§ To do: Transcribe every entry word for word, leaving out all images.

Items from a data source:
_ _ _ _
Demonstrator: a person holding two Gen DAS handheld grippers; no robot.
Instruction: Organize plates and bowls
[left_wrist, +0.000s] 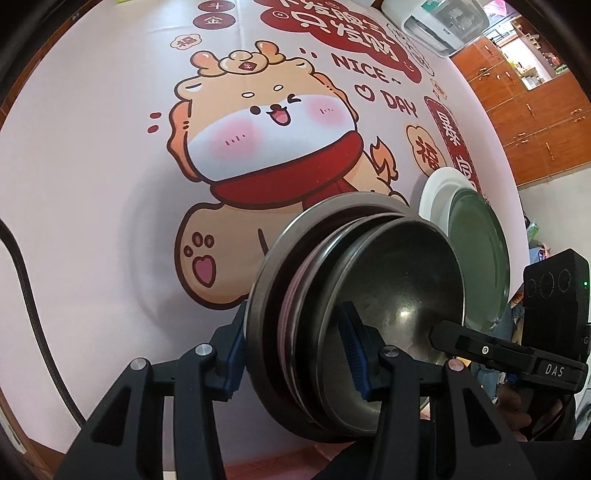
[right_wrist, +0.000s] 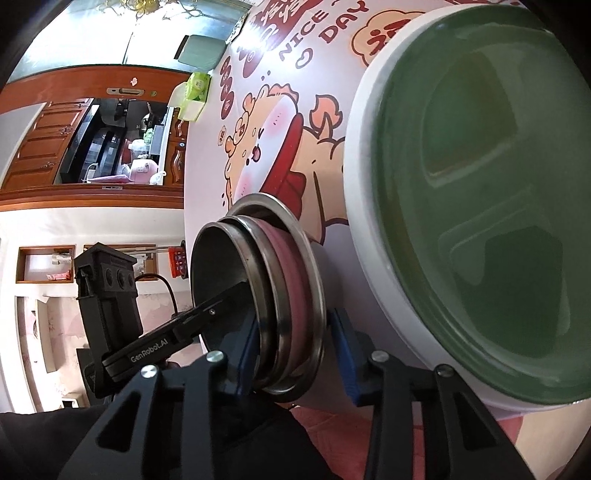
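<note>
Left wrist view. Nested stack of bowls (left_wrist: 354, 295) straight ahead, low on the cartoon-print tablecloth (left_wrist: 92, 184): wide steel rim outermost, pink bowl inside, dark steel bowl on top. Left gripper (left_wrist: 295, 347) clamped across the stack's near rim: one blue pad outside the steel wall, the other inside the top bowl, both pressing. Right gripper's black finger (left_wrist: 476, 343) reaching in from the right edge, tip within the top bowl. Beyond the stack, to the right: green plate (left_wrist: 480, 251) lying on a white plate (left_wrist: 436, 192), just beside the bowls, not clearly touching.

Right wrist view. Same stack at lower centre, plates filling the right half of the frame. Right gripper (right_wrist: 299, 358) straddling the stack's near rim, left pad close against the inner bowls, right pad standing off the outer steel rim with a gap showing. Not gripping yet, by the look. Left gripper's finger coming in from the left, tip inside the top bowl.

Judgement: bowls nested, plates stacked, sorting near done. Coming move turns on one fact: plates lie on the right gripper's side of the bowls, so any shift that way needs clearance there.
</note>
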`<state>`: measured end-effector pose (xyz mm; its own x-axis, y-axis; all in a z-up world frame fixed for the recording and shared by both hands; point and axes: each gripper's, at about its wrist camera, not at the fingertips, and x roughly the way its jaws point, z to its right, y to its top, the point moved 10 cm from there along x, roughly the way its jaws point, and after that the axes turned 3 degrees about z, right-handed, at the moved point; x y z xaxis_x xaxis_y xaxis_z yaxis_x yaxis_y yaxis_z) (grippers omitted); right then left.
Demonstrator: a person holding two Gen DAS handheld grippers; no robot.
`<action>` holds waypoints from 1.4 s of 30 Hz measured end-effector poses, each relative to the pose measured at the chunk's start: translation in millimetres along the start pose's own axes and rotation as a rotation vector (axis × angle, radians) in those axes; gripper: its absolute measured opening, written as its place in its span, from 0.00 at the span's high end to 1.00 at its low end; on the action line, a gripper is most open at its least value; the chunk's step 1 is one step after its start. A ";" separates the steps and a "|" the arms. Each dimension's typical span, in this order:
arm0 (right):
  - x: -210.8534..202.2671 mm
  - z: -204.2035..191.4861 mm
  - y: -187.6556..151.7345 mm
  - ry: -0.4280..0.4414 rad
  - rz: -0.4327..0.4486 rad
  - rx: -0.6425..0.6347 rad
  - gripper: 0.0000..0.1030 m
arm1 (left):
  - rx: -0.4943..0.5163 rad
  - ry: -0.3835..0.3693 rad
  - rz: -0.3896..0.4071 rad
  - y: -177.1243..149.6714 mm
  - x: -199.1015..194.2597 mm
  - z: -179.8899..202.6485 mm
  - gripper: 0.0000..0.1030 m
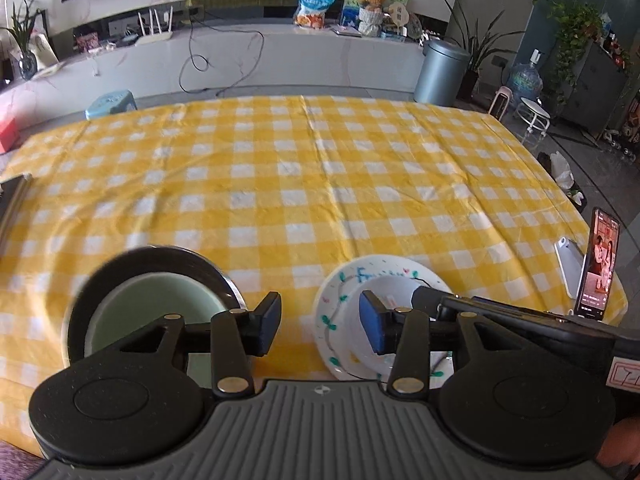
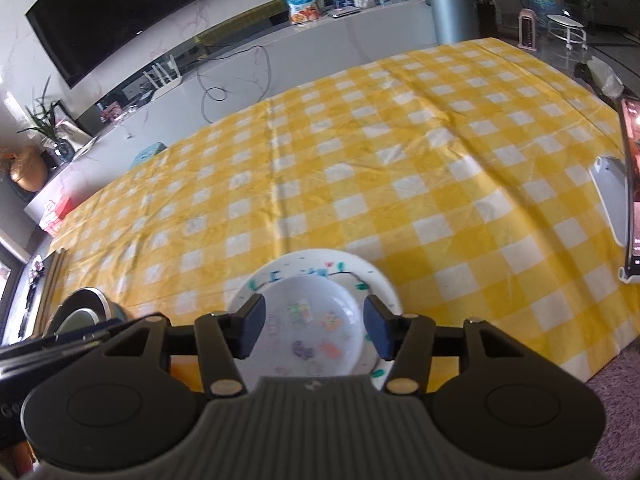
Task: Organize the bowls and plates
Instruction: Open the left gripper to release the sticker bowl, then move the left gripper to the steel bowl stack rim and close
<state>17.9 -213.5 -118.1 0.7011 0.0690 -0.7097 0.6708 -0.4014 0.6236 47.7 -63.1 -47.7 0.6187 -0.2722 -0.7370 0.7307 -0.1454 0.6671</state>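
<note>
Both views are bright with soft daylight and moderate contrast. The yellow-and-white checked tablecloth [image 1: 304,184] is evenly lit, its folds marked by faint shading and no hard-edged shadows. In the left wrist view the round black plate [image 1: 160,258] near the lower left is smeared with blur along its rim, while the white plate with green painted marks [image 1: 332,300] beside it is sharper. In the right wrist view the near cloth squares are soft, and the shallow white bowl with coloured stickers [image 2: 308,320] looks washed out and hazy. Fisheye distortion bends the far table edge and the white marble-look counter [image 1: 240,52] into curves, and the corners darken. The large dark wall screen [image 2: 120,12] carries a dull sheen.
</note>
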 end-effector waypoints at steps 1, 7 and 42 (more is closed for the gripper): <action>-1.1 -5.7 -0.4 0.012 -0.003 -0.005 0.41 | -0.004 0.002 0.001 2.1 -3.2 -4.8 0.49; -6.9 -42.8 -5.2 0.086 -0.028 -0.043 0.38 | -0.032 0.009 -0.007 4.8 -17.6 -32.7 0.43; 34.6 -137.0 -42.9 0.176 -0.198 -0.093 0.29 | -0.473 -0.038 -0.069 -47.5 -0.7 -165.1 0.31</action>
<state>46.5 -68.7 -124.5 0.5799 0.2989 -0.7578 0.8125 -0.2794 0.5116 60.2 101.1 -96.9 0.5594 -0.3127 -0.7677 0.8264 0.2820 0.4873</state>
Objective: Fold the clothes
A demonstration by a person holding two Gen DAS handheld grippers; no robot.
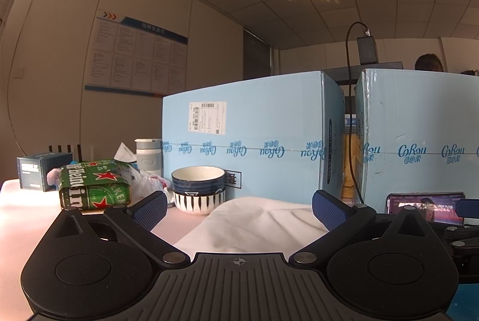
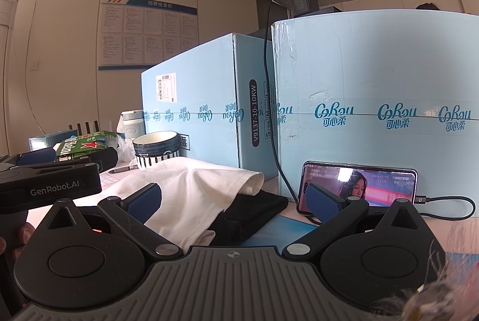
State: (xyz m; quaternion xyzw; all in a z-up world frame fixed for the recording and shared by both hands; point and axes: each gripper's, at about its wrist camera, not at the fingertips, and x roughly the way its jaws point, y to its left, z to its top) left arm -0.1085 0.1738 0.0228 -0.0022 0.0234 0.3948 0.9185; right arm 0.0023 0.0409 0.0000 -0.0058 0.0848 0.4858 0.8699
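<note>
A white T-shirt [image 2: 191,189] lies crumpled on the table, partly over a black garment [image 2: 257,207]. In the left wrist view the white shirt [image 1: 254,225] lies between and just beyond my fingers. My left gripper [image 1: 239,210] is open and empty, low over the shirt; its body also shows in the right wrist view [image 2: 51,177] at the left. My right gripper [image 2: 233,201] is open and empty, with the shirt's edge and the black garment between its fingers.
Two light blue cartons [image 2: 194,99] [image 2: 374,99] stand behind the clothes. A phone [image 2: 359,186] on a cable leans on the right carton. Stacked bowls [image 1: 199,189], a green Heineken pack [image 1: 92,186], a flask [image 1: 148,153] and a pen [image 2: 122,169] sit at the left.
</note>
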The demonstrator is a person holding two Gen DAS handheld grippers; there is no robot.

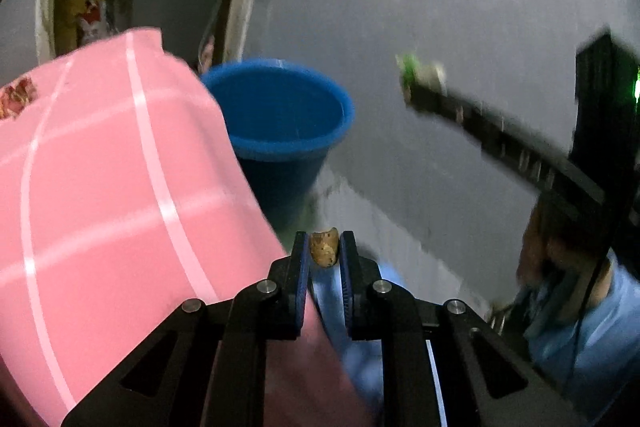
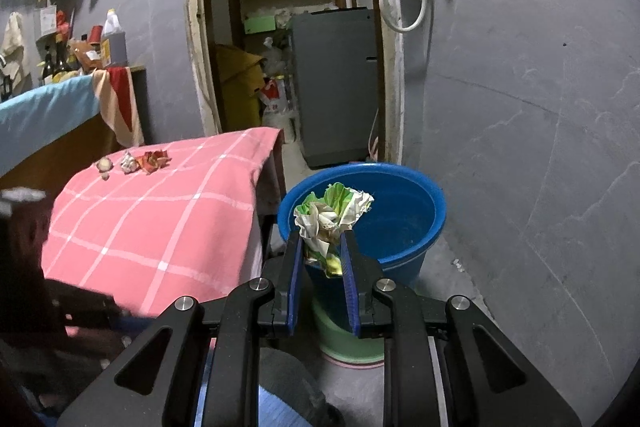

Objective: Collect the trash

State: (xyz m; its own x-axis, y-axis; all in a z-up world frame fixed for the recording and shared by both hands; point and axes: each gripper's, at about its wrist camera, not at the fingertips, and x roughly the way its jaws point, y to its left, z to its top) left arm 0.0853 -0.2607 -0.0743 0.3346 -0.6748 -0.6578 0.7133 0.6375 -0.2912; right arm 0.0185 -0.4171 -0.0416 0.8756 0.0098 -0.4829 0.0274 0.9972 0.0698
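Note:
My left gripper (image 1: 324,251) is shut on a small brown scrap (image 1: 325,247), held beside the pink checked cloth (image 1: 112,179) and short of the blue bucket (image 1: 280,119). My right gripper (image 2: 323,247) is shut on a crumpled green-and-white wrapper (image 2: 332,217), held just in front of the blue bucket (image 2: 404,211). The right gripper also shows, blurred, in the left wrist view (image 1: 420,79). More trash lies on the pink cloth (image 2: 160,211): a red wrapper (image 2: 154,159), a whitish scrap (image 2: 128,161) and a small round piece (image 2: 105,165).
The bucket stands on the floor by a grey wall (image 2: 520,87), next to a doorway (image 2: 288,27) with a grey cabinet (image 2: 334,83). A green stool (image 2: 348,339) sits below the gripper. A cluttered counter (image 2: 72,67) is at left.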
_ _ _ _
§ Solution for this task:
Demonstrator: a person holding two Gen DAS handheld grippers; no robot.
Instruction: Organize plates and bowls
[left_wrist, +0.000s] 
[right_wrist, +0.000s] 
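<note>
Left wrist view. Nested stack of bowls (left_wrist: 354, 295) straight ahead, low on the cartoon-print tablecloth (left_wrist: 92, 184): wide steel rim outermost, pink bowl inside, dark steel bowl on top. Left gripper (left_wrist: 295, 347) clamped across the stack's near rim: one blue pad outside the steel wall, the other inside the top bowl, both pressing. Right gripper's black finger (left_wrist: 476, 343) reaching in from the right edge, tip within the top bowl. Beyond the stack, to the right: green plate (left_wrist: 480, 251) lying on a white plate (left_wrist: 436, 192), just beside the bowls, not clearly touching.

Right wrist view. Same stack at lower centre, plates filling the right half of the frame. Right gripper (right_wrist: 299, 358) straddling the stack's near rim, left pad close against the inner bowls, right pad standing off the outer steel rim with a gap showing. Not gripping yet, by the look. Left gripper's finger coming in from the left, tip inside the top bowl.

Judgement: bowls nested, plates stacked, sorting near done. Coming move turns on one fact: plates lie on the right gripper's side of the bowls, so any shift that way needs clearance there.
</note>
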`<state>`: measured end-effector pose (xyz mm; its own x-axis, y-axis; all in a z-up world frame fixed for the recording and shared by both hands; point and axes: each gripper's, at about its wrist camera, not at the fingertips, and x roughly the way its jaws point, z to its right, y to its top, the point moved 10 cm from there along x, roughly the way its jaws point, and after that the axes turned 3 degrees about z, right-handed, at the moved point; x y z xaxis_x xaxis_y xaxis_z yaxis_x yaxis_y yaxis_z) (grippers omitted); right then left.
Demonstrator: a person holding two Gen DAS handheld grippers; no robot.
`<action>` holds waypoints from 1.4 s of 30 Hz measured end-effector poses, each relative to the pose measured at the chunk's start: translation in millimetres along the start pose's own axes and rotation as a rotation vector (axis × angle, radians) in those axes; gripper: its absolute measured opening, written as its place in its span, from 0.00 at the span's high end to 1.00 at its low end; on the action line, a gripper is most open at its least value; the chunk's step 1 is one step after its start. A ";" separates the steps and a "|" the arms. Each dimension's typical span, in this order:
arm0 (right):
  - x: -210.8534..202.2671 mm
  - z: -204.2035..191.4861 mm
  - y: -187.6556..151.7345 mm
  - ry: -0.4280..0.4414 rad
  - rz: -0.4327..0.4486 rad
  - rx: -0.6425..0.6347 rad
  - gripper: 0.0000..0.1030 m
arm1 (left):
  - rx: -0.4943..0.5163 rad
  - ry: -0.3835..0.3693 rad
  - rz: -0.3896..0.4071 rad
  - y: -177.1243..149.6714 mm
  - x: -199.1015..194.2597 mm
  - z: -179.8899..202.6485 mm
  - gripper: 0.0000..0.1030 m
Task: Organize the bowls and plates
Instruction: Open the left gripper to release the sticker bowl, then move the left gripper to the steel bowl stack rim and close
<state>17.9 -213.5 -118.1 0.7011 0.0690 -0.7097 0.6708 -0.4014 0.6236 47.7 -63.1 -47.7 0.6187 -0.2722 -0.7370 0.7307 -0.1454 0.6671</state>
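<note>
Both views are bright with soft daylight and moderate contrast. The yellow-and-white checked tablecloth [image 1: 304,184] is evenly lit, its folds marked by faint shading and no hard-edged shadows. In the left wrist view the round black plate [image 1: 160,258] near the lower left is smeared with blur along its rim, while the white plate with green painted marks [image 1: 332,300] beside it is sharper. In the right wrist view the near cloth squares are soft, and the shallow white bowl with coloured stickers [image 2: 308,320] looks washed out and hazy. Fisheye distortion bends the far table edge and the white marble-look counter [image 1: 240,52] into curves, and the corners darken. The large dark wall screen [image 2: 120,12] carries a dull sheen.
</note>
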 end-effector waypoints at steps 1, 7 and 42 (more is closed for the gripper): <action>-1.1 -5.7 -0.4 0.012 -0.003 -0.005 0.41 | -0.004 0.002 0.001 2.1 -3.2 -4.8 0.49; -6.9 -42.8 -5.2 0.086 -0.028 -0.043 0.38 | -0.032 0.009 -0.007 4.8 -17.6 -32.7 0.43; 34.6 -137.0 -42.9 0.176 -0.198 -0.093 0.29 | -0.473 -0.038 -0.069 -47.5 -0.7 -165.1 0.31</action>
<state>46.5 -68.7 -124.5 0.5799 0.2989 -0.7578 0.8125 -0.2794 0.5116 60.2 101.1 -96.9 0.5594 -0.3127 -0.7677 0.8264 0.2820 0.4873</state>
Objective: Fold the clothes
A demonstration by a person holding two Gen DAS handheld grippers; no robot.
State: (xyz m; quaternion xyzw; all in a z-up world frame fixed for the recording and shared by both hands; point and axes: each gripper's, at about its wrist camera, not at the fingertips, and x roughly the way its jaws point, y to its left, z to its top) left arm -0.1085 0.1738 0.0228 -0.0022 0.0234 0.3948 0.9185; right arm 0.0023 0.0409 0.0000 -0.0058 0.0848 0.4858 0.8699
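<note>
A white T-shirt [image 2: 191,189] lies crumpled on the table, partly over a black garment [image 2: 257,207]. In the left wrist view the white shirt [image 1: 254,225] lies between and just beyond my fingers. My left gripper [image 1: 239,210] is open and empty, low over the shirt; its body also shows in the right wrist view [image 2: 51,177] at the left. My right gripper [image 2: 233,201] is open and empty, with the shirt's edge and the black garment between its fingers.
Two light blue cartons [image 2: 194,99] [image 2: 374,99] stand behind the clothes. A phone [image 2: 359,186] on a cable leans on the right carton. Stacked bowls [image 1: 199,189], a green Heineken pack [image 1: 92,186], a flask [image 1: 148,153] and a pen [image 2: 122,169] sit at the left.
</note>
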The demonstrator is a person holding two Gen DAS handheld grippers; there is no robot.


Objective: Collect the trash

State: (xyz m; its own x-axis, y-axis; all in a z-up world frame fixed for the recording and shared by both hands; point and axes: each gripper's, at about its wrist camera, not at the fingertips, and x roughly the way its jaws point, y to its left, z to its top) left arm 0.0853 -0.2607 -0.0743 0.3346 -0.6748 -0.6578 0.7133 0.6375 -0.2912; right arm 0.0185 -0.4171 -0.0416 0.8756 0.0098 -0.4829 0.0274 0.9972 0.0698
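Note:
My left gripper (image 1: 324,251) is shut on a small brown scrap (image 1: 325,247), held beside the pink checked cloth (image 1: 112,179) and short of the blue bucket (image 1: 280,119). My right gripper (image 2: 323,247) is shut on a crumpled green-and-white wrapper (image 2: 332,217), held just in front of the blue bucket (image 2: 404,211). The right gripper also shows, blurred, in the left wrist view (image 1: 420,79). More trash lies on the pink cloth (image 2: 160,211): a red wrapper (image 2: 154,159), a whitish scrap (image 2: 128,161) and a small round piece (image 2: 105,165).
The bucket stands on the floor by a grey wall (image 2: 520,87), next to a doorway (image 2: 288,27) with a grey cabinet (image 2: 334,83). A green stool (image 2: 348,339) sits below the gripper. A cluttered counter (image 2: 72,67) is at left.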

The exercise is complete.